One morning in October 1981, Rep. Don Edwards (D- Calif.), who considers James Madison and Thomas Jefferson to be among his constituents, was uncharacteristically depressed. The House, by 354 to 56, had passed the Intelligence Identities Protection Act, which University of Chicago law professor Philip Kurland called "the clearest violation of the First Amendment attempted by Congress in this era."
Among other things, the act made it a crime to publish information that could lead to the identification of covert intelligence agents, even if -- and this was a first in American history -- the information had already been in the public domain. The day after the act swept through the House, Don Edwards told me, "During the vote, I looked around and saw alumni of some of the best law schools -- Harvard, Yale, Berkeley and my own law school, Stanford. They were voting without any understanding of the First Amendment. That shocked me."
More recently, it looked for a while as if certain future alumni of Georgetown University Law School might have been among future congressmen ignorant of the essence and spirit of the First Amendment. Last November, a majority of the editorial board of the Georgetown Law Journal voted not to renew the subscription of the University of South Africa, a public, racially discriminatory institution.
The majority explained this move by saying that anyone who does business with the apartheid state, whether that business is the sale of "machine guns or law reviews," must evaluate the morality of what he is doing. As for themselves, these law students had found they could not in good conscience "continue a consensual contractual relationship with a university that is an arm of a racist and repressive government."
A saving minority of associate editors on the law journal began campaigning to reverse the decision. After all, the Georgetown dissenters pointed out, "South Africans probably experience enough censorship without our 'help.'
The dissenters also suggested that the moral majority on the editorial board might henceforth want to carefully screen new subscribers to make sure that none has such offensive ideas that he should be disqualified from taking out a subscription. For instance, they said, what if checks came in from the FBI, the CIA, the Supreme Court of the Philippines or the American Enterprise Institute?
"It's not so funny," a Georgetown University law professor said to me. "If a scholar wants to submit an article, will he or she now have to wonder if it will be accepted or rejected on the basis of whether its political ideology is 'correct'?
I asked a leading American anti-apartheid strategist, Randall Robinson, executive director of TransAfrica, what he thought of the civil war at the Georgetown Law School. "While I applaud students' struggling to be principled," Robinson said, "I have problems with the specific action taken. The divestment movement is intended to cover only investments in South Africa, not ideas. We need a free flow of ideas. As a matter of fact, South Africa can only benefit from knowing what is thought about it by American law students and scholars. I like the idea in The Washington Post editorial which suggested sending to the University of South Africa hundreds -- I would say thousands -- of free copies of an issue of the Georgetown Law Journal focusing on South Africa."
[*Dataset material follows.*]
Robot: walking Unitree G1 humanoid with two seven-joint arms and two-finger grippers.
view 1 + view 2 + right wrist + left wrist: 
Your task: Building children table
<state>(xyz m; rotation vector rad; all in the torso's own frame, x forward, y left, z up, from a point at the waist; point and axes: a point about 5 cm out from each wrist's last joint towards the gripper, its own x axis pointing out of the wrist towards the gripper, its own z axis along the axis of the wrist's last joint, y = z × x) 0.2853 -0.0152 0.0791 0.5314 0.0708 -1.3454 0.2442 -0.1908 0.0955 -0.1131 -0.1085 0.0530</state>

Meanwhile, the sons and daughters of James Madison on the editorial board -- aided by a series of articles on the dispute in the National Law Journal -- kept pressing to make the "spirit of the First Amendment" whole again at their journal. At last, an amendment to the constitution of the Georgetown Law Journal has been passed by the full staff membership. From now on, the journal will "not consider the political, ideological or religious views of present or prospective subscribers in deciding whether to terminate, initiate or review subscriptions."
"Well," a Georgetown law professor, Eleanor Holmes Norton, says, "I can say the students have certainly learned something from all of this."
Norton, a renowned civil libertarian, former head of the Equal Employment Opportunity Commission and active in various anti-apartheid operations, told me about an intriguing hypothesis with which she was recently confronted at a meeting of the Association of American Law Schools. A South African law professor, known to be a supporter of apartheid, who is also an expert on contract law, wants a position at an American law school. Should he get an appointment on the basis of his acknowledged expertise in his specialty? Eleanor Holmes Norton thinks he should. The principle is called academic freedom.
Perhaps this might be debated in the issue of the Georgeto Law Journal to be sent free to the University of South Africa. Along with the idea of having Prof. Norton invited to that university to lecture on her specialty -- freedom.